## INSTRUCTIONS TO FOLLOW
The line with "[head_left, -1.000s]", the line with "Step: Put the", and all lines between them in the material below: return these exactly, and no others.

## DATA EXCERPTS

******

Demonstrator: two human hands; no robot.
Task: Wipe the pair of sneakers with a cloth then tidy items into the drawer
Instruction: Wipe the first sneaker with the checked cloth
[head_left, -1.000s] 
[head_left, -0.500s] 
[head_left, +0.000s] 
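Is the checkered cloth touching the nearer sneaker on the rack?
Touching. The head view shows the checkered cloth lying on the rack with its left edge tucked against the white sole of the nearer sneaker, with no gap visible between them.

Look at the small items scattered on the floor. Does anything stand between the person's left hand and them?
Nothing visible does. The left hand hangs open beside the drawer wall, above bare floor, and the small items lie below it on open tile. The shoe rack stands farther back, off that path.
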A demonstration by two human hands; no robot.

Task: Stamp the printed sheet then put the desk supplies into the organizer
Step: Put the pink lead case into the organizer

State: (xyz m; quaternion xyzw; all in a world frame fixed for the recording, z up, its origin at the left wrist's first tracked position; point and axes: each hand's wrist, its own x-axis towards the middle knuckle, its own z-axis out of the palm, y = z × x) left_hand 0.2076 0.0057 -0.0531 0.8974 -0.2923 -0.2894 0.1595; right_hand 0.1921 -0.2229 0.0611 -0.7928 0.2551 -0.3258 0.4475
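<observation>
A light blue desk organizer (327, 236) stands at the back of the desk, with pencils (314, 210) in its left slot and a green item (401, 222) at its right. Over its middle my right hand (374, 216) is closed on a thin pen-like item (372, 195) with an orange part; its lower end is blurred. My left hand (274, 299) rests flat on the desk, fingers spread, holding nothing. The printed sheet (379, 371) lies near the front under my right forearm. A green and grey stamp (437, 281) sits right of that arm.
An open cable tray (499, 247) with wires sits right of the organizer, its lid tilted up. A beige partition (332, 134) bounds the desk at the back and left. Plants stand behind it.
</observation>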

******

## PROBLEM SOLUTION
[head_left, -1.000s] 
[head_left, -0.500s] 
[head_left, +0.000s] 
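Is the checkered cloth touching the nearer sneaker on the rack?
Touching. The head view shows the checkered cloth lying on the rack with its left edge tucked against the white sole of the nearer sneaker, with no gap visible between them.

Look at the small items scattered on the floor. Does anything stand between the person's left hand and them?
Nothing visible does. The left hand hangs open beside the drawer wall, above bare floor, and the small items lie below it on open tile. The shoe rack stands farther back, off that path.
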A demonstration by two human hands; no robot.

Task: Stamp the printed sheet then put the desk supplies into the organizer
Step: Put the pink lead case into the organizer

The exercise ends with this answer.